Can I get some imformation on these turtles.


----------



## fury (Nov 30, 2003)

length-up to 12 inch

habitat-any aquatic situation preferably with mud or vegetation

habits-vicious predator actively seeks prey at night but during the day they lie on the bottom at depth where head can reach air for breathing

food-plants.worms,crayfish,clams,fish,frogs,salamanders,snakes,turtles,birds,mammals and carion


----------



## Kevsawce (May 27, 2004)

Do they like to swim a lot or more lazy on land?


----------



## Guest (Jun 23, 2004)

Here is a fairly comprehensive webpage about snapping turtles. The pop-ups are very irritating.
Scroll down to the "In Captivity" setion for captive info:
http://www.chelydra.org/index.html

I kept one for a summer as a kid. They are fierce predators, ripping to shreds anything placed in their tank.

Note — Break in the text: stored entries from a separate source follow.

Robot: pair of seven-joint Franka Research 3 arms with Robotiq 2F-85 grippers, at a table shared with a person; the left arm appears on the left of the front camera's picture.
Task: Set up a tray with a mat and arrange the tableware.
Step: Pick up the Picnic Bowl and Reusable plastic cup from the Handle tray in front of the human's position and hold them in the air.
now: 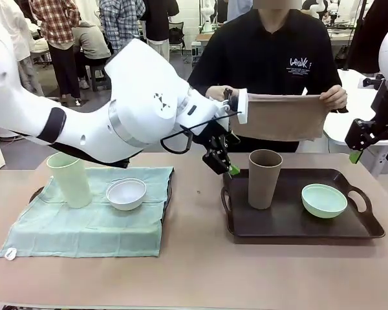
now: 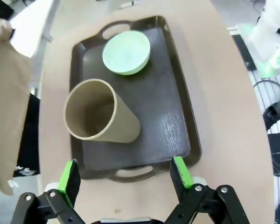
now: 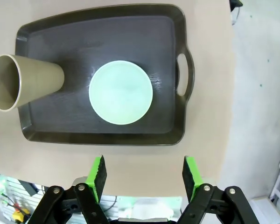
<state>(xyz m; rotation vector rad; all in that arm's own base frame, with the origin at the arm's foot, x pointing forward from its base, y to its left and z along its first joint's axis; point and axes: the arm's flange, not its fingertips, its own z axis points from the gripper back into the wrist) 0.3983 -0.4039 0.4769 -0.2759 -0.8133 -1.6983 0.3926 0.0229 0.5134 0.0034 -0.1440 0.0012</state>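
My left pincer hangs wide open with nothing between its green pads, poised over the table just off the left-hand end of the dark tray, whose handle lies right beyond my fingertips in my left wrist view. My right pincer is spread apart as well and grips nothing; it hovers out past the tray's right side, high above the table, and looks down on the tray. On that tray the tan-brown tumbler stands upright toward the left end, and the mint green bowl sits open side up to its right, the two apart. Over on the left of the table a pale green mat lies spread out, with the pale green tumbler upright on it and the white bowl just beside that. Dark edges peek out from under this mat and look like a second tray, though it is too covered for me to be sure. Across the table the person holds a tan mat stretched by its top corners; one hand is plain to see, the other is partly behind my left arm.
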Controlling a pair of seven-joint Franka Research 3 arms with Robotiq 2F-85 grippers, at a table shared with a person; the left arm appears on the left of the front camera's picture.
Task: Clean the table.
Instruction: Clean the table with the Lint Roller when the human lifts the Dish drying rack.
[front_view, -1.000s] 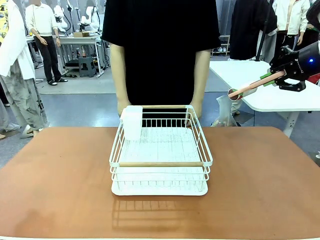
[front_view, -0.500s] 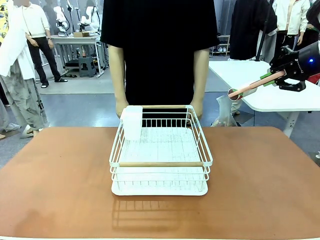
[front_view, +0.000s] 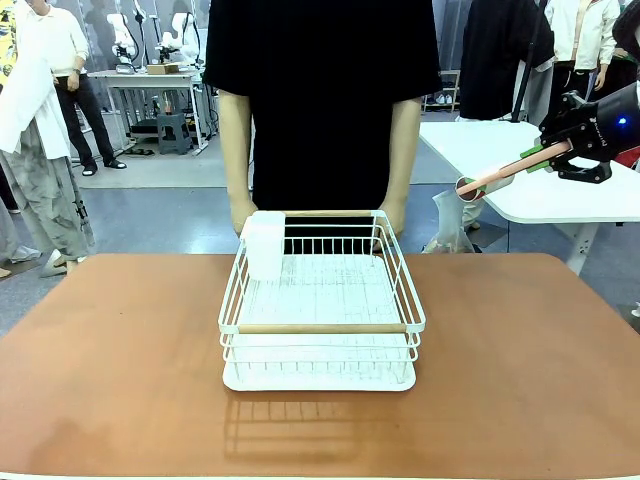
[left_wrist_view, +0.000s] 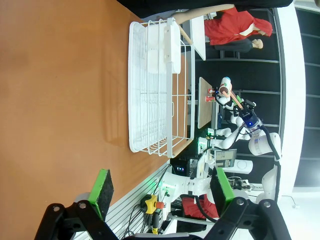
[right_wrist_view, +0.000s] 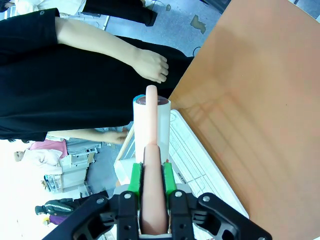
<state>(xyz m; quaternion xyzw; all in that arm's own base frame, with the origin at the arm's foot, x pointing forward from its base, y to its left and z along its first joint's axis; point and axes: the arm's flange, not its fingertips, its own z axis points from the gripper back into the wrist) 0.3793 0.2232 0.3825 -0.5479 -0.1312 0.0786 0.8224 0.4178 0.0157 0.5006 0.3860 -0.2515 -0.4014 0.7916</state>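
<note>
The table (front_view: 120, 370) has a glossy reddish-brown top, and a white wire dish rack (front_view: 320, 328) with wooden handles stands at its middle. High at the right, beyond the table's far right corner, my right gripper (front_view: 548, 156) is shut on the pink handle of a lint roller (front_view: 490, 180). The roller's white head points left toward the person. In the right wrist view the green pads (right_wrist_view: 134, 179) clamp the roller handle (right_wrist_view: 152, 150) above the rack (right_wrist_view: 192, 162). My left gripper (left_wrist_view: 161, 187) hangs open above the table (left_wrist_view: 60, 75) with nothing between its fingers.
A person in a black shirt stands at the far edge with both hands by the rack's far side (front_view: 245, 215). A white holder (front_view: 264, 243) hangs on the rack's far left corner. A white-topped table (front_view: 560, 195) stands behind on the right.
</note>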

This turtle has the potential to outlive you. Personally, if I were to buy another turtle, I would buy something smaller and exotic that can be re-sold. This way, when you don't want it anymore, the turtle can be easily re-homed. I would think it would be hard to re-home a full-sized snapping turtle because of their ubiquity and the large aquarium necessary to house them.


----------



## traumatic (Jan 29, 2003)

fury said:


> food-plants.worms,crayfish,clams,fish,frogs,salamanders,snakes,turtles,birds,mammals and carion


 and tad poles


----------



## traumatic (Jan 29, 2003)

My bro in law has a bunch of tad poles he puts in his pond i took a couple and threw it in w/ my snapper and guppies. It took less than 5 min for him to find and "snap" the tadpole's back off.
This is my snapper about 1.5" across:


----------



## acestro (Jul 7, 2003)

Why didn't you let him finish his meal?

When in doubt, check the write-ups we have in the information center.
Crockeeper has a thread covering them very well.

Here: http://www.piranha-fury.com/forum/pfury/in...showtopic=24958


----------



## traumatic (Jan 29, 2003)

acestro said:


> Why didn't you let him finish his meal?

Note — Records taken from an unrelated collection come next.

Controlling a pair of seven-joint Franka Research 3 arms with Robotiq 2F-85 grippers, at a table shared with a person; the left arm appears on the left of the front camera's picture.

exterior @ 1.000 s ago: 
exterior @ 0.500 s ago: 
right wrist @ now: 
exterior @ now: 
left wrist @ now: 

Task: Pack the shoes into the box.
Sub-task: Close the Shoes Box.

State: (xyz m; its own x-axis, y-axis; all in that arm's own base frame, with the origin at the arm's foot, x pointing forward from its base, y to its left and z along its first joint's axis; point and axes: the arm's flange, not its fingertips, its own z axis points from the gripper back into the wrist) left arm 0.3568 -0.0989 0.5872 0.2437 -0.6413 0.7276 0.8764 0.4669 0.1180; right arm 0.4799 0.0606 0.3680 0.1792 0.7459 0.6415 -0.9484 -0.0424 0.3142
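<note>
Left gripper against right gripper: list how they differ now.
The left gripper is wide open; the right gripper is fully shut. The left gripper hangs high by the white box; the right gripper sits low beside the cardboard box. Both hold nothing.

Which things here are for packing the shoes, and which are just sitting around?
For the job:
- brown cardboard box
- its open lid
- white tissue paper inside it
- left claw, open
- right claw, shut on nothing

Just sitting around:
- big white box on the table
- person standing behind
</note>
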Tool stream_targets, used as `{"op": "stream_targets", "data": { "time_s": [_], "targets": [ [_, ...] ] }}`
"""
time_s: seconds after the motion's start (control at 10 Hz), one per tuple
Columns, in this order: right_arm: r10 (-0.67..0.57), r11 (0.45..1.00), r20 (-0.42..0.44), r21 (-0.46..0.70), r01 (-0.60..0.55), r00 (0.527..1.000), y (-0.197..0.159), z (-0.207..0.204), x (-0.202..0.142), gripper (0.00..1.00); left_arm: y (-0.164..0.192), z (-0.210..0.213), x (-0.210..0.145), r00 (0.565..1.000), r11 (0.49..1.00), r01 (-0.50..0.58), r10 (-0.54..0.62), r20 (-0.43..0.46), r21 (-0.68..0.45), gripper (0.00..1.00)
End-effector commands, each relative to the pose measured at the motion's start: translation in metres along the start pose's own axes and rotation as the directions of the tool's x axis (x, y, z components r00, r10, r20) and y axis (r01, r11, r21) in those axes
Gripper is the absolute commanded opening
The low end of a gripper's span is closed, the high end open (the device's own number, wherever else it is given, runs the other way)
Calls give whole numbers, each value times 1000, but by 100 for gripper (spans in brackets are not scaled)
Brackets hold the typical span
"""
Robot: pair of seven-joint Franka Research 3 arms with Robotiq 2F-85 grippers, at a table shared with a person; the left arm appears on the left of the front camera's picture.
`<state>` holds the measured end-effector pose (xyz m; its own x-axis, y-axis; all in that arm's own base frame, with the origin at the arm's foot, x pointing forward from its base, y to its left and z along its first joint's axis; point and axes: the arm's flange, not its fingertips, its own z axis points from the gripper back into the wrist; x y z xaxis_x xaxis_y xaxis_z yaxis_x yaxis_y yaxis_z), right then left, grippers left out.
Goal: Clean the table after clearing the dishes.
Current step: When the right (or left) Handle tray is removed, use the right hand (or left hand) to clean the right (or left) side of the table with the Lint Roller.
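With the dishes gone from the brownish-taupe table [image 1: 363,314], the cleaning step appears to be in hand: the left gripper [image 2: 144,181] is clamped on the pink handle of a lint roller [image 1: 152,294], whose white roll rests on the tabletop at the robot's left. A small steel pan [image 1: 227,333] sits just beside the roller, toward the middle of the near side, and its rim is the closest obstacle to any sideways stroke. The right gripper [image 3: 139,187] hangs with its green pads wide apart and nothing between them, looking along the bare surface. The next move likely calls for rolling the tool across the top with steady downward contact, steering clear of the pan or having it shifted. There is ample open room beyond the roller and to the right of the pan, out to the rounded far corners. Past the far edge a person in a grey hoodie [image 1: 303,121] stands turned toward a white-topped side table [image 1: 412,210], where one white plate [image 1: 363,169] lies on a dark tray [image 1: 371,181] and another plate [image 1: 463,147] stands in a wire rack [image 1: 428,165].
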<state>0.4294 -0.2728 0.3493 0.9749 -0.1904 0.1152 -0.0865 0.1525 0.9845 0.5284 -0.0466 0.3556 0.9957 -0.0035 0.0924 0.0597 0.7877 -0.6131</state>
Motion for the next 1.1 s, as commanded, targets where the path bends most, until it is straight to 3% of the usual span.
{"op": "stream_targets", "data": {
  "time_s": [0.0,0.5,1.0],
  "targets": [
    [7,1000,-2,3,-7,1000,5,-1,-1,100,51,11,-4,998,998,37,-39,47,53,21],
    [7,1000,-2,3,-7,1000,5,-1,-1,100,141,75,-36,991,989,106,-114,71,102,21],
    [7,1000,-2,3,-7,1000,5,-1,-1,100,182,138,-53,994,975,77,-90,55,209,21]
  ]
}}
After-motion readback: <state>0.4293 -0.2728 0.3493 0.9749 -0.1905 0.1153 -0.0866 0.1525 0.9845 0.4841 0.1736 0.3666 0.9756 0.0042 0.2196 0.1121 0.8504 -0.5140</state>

 I kinda wasnt' expecting him to go for it that quick. I had him in there for less than 5 min, and the snapper had already eaten before that. The tadpole's body is as big as the turts head, so I didn't think he'd go for it. I have guppies in there and he does't eat them, go figure.


----------



## piranha45 (Apr 8, 2003)

what a badassed little guy you got there!


----------



## traumatic (Jan 29, 2003)

piranha45 said:


> what a badassed little guy you got there!

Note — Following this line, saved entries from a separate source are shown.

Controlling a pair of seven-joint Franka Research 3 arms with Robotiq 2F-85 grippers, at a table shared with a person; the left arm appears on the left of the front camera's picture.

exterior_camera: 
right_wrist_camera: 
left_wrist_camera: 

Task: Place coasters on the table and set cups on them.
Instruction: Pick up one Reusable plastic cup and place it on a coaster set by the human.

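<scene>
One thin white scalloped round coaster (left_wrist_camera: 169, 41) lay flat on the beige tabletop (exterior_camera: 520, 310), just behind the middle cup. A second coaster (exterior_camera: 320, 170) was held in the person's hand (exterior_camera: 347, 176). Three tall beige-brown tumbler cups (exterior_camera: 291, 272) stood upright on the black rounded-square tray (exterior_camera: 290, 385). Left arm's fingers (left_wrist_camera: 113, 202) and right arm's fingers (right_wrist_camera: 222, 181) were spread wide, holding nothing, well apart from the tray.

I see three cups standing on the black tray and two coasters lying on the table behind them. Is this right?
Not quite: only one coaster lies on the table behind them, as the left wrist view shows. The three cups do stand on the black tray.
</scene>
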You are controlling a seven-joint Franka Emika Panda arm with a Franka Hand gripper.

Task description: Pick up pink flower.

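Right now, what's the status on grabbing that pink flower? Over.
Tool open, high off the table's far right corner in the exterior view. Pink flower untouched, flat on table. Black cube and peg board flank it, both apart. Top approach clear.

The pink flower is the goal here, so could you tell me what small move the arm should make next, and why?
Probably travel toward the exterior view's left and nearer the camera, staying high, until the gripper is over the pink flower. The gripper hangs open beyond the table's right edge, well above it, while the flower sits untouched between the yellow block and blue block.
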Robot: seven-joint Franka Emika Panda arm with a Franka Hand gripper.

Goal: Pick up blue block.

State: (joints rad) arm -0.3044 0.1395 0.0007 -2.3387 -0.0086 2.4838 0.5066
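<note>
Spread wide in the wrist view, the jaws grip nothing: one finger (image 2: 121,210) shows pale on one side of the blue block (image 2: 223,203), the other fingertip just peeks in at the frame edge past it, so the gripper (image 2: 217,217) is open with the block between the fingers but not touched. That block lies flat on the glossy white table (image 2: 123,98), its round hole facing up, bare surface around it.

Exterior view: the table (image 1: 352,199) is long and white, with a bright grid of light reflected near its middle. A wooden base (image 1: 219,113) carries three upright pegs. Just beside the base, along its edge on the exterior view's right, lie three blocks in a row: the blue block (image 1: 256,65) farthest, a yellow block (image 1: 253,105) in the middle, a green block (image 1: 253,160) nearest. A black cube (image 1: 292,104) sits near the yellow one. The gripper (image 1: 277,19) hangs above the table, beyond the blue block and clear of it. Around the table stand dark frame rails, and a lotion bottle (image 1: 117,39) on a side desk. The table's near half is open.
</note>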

 thanks bra, I have to be careful cause he bites


----------



## acestro (Jul 7, 2003)

traumatic said:


> piranha45 said:
> 
> 
> > what a badassed little guy you got there!
> ...


 .....yes they do. And know that sometimes after a powerful bite they will use those front claws to tear away at the sides of whatever their mouth has.

Be careful indeed!


----------



## aaron07_20 (Apr 23, 2004)

If I were you I would get a razorback musk turtle. I used to have one for years and years. They are very very closely related to the snapper, but lighter in color., but their shell come up likt this more /\ Common Snappers can get over a foot, while razorback musk turtles get about only 6-7 inches. Their is no fish that you can put snappers with either, they can tear up the toughest piranha. With razorbacks you have a very limited choice, you have to get some sort of super fast catfish (or a common pleco because turtles dont seem to bother them) but nothing works out in the end, atleast for me.

With either one of these turtles you gotta really watch your fingers, if ya don't...that will just suck!


----------